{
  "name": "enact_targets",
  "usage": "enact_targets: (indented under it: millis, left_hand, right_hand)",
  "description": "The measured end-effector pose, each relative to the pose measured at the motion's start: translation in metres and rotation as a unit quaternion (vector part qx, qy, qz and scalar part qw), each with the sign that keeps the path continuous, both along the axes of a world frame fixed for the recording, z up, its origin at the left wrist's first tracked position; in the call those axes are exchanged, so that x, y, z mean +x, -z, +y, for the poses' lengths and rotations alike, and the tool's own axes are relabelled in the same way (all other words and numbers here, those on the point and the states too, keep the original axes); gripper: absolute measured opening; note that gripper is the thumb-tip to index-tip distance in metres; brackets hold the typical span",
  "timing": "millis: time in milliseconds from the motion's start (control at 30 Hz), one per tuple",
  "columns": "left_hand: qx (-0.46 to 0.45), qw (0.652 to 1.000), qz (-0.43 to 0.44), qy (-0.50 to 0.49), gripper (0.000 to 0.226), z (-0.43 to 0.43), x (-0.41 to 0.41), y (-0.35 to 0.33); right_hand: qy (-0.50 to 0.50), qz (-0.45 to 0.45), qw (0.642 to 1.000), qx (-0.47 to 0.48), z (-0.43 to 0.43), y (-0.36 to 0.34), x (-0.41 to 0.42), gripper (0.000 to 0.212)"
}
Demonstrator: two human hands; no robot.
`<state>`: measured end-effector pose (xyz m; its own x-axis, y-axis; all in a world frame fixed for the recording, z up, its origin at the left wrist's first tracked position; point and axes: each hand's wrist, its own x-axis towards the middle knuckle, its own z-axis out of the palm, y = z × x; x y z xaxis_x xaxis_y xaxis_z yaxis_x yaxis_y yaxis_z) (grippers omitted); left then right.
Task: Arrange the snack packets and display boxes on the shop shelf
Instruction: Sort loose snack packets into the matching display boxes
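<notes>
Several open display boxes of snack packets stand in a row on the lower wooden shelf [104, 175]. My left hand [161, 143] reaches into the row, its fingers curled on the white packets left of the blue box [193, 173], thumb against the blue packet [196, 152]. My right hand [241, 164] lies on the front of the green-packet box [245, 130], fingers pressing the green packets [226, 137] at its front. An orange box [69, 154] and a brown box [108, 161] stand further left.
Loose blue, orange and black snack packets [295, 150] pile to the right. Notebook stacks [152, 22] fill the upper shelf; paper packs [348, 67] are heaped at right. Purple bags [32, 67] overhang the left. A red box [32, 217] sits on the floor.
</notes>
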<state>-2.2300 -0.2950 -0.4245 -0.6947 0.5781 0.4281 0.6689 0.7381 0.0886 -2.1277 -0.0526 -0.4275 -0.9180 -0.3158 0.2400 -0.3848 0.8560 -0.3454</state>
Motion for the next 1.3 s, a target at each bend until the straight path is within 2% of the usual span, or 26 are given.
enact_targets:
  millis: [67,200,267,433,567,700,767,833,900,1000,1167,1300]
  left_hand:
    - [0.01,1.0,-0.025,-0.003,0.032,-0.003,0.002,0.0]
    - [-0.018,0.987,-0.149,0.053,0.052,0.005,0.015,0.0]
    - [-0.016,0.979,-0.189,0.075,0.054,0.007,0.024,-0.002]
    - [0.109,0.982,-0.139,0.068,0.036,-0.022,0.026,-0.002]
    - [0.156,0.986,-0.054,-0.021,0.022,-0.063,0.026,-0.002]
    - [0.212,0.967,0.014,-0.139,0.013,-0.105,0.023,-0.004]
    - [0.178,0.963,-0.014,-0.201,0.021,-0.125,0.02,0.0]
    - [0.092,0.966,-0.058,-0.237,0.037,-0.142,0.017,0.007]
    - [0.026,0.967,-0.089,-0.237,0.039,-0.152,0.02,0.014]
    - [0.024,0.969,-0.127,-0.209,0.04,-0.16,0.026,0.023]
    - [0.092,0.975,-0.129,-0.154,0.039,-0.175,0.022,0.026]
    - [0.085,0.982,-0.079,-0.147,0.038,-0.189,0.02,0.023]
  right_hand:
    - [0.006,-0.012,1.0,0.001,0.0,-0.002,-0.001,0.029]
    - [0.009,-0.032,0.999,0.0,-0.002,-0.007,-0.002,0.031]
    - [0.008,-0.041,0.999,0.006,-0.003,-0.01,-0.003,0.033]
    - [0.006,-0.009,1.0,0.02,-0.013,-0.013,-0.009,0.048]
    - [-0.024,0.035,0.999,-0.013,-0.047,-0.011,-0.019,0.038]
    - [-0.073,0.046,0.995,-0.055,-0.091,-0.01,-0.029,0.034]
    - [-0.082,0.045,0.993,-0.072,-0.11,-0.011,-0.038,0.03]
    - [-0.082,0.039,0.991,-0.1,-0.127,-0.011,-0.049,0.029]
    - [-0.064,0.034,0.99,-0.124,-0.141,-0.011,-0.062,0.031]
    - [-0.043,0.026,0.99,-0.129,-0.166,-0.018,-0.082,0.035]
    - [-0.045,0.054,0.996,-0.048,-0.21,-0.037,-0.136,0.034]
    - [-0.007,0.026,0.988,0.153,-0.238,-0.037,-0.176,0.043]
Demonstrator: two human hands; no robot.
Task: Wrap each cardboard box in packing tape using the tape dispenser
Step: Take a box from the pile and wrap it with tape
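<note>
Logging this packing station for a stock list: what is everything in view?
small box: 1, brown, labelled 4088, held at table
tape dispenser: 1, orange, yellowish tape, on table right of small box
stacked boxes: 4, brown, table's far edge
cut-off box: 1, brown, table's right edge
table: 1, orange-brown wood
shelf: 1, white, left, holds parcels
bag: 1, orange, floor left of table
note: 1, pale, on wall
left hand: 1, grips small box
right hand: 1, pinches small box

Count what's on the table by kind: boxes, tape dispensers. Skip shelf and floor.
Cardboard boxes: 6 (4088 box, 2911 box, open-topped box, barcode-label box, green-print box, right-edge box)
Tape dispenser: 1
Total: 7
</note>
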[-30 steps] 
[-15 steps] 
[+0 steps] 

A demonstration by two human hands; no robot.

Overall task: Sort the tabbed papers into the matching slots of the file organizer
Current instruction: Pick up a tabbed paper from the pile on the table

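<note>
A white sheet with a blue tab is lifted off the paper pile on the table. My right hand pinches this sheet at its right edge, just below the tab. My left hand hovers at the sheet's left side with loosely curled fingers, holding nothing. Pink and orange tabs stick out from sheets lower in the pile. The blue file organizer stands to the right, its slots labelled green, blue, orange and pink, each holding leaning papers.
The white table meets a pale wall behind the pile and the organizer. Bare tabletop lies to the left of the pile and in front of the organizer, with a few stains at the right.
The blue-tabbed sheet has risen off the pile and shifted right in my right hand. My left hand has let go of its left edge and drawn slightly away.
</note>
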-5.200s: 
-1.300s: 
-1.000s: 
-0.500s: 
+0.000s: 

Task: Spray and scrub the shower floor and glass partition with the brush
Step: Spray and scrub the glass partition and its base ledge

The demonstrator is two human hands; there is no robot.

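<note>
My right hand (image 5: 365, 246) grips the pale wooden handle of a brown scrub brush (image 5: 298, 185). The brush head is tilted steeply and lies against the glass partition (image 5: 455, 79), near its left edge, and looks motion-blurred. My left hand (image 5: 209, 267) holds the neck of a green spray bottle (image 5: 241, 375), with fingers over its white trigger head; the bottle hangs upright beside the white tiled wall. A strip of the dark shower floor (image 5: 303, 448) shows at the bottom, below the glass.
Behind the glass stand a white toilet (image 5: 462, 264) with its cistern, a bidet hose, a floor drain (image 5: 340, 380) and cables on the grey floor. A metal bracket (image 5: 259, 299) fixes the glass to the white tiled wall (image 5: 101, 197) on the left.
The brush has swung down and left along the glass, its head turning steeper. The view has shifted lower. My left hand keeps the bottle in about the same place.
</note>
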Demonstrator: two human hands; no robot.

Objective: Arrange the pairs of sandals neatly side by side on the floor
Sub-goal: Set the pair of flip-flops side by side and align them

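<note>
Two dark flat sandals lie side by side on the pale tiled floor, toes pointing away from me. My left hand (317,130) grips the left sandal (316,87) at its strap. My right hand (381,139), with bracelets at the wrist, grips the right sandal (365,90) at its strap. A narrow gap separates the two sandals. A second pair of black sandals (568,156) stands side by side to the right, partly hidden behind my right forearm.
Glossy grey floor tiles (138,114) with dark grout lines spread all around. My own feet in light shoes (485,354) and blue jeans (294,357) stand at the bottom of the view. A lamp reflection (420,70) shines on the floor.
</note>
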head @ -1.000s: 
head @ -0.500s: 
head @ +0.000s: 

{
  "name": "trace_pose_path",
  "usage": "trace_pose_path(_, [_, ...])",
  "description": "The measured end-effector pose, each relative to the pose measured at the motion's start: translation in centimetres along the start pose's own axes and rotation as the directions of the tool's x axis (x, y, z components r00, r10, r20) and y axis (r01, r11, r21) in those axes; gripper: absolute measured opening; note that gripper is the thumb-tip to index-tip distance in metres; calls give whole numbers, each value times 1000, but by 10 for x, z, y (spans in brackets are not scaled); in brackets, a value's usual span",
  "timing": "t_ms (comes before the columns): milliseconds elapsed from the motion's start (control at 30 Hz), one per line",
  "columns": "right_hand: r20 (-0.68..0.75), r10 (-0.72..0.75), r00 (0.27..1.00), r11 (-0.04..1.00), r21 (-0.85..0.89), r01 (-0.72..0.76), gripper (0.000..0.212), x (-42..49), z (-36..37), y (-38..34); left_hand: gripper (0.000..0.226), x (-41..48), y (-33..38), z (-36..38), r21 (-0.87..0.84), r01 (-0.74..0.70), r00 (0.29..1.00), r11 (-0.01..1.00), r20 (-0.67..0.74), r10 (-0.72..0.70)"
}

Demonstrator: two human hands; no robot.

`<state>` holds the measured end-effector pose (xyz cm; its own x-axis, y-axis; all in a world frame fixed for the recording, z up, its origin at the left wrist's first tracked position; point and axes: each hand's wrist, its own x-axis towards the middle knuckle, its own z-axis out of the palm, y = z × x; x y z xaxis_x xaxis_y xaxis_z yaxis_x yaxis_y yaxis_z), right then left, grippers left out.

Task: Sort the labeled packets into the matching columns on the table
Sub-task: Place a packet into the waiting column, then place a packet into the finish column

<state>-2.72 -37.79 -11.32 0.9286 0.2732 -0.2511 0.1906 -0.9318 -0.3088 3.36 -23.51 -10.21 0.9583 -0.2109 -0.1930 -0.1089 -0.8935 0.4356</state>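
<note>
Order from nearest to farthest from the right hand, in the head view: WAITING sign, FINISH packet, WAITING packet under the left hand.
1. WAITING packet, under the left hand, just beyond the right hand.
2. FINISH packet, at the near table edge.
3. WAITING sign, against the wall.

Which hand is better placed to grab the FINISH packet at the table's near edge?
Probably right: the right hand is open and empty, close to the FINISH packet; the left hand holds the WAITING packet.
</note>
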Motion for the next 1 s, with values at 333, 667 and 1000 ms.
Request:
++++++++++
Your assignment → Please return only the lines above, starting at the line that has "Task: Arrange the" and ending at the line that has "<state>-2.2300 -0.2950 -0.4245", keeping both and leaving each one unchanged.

Answer box →
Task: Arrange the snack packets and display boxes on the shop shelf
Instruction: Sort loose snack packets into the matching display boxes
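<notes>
Several open display boxes of snack packets stand in a row on the lower wooden shelf [104, 175]. My left hand [161, 143] reaches into the row, its fingers curled on the white packets left of the blue box [193, 173], thumb against the blue packet [196, 152]. My right hand [241, 164] lies on the front of the green-packet box [245, 130], fingers pressing the green packets [226, 137] at its front. An orange box [69, 154] and a brown box [108, 161] stand further left.
Loose blue, orange and black snack packets [295, 150] pile to the right. Notebook stacks [152, 22] fill the upper shelf; paper packs [348, 67] are heaped at right. Purple bags [32, 67] overhang the left. A red box [32, 217] sits on the floor.
</notes>
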<state>-2.2300 -0.2950 -0.4245 -0.6947 0.5781 0.4281 0.6689 0.7381 0.0886 -2.1277 -0.0526 -0.4275 -0.9180 -0.3158 0.2400 -0.3848 0.8560 -0.3454</state>

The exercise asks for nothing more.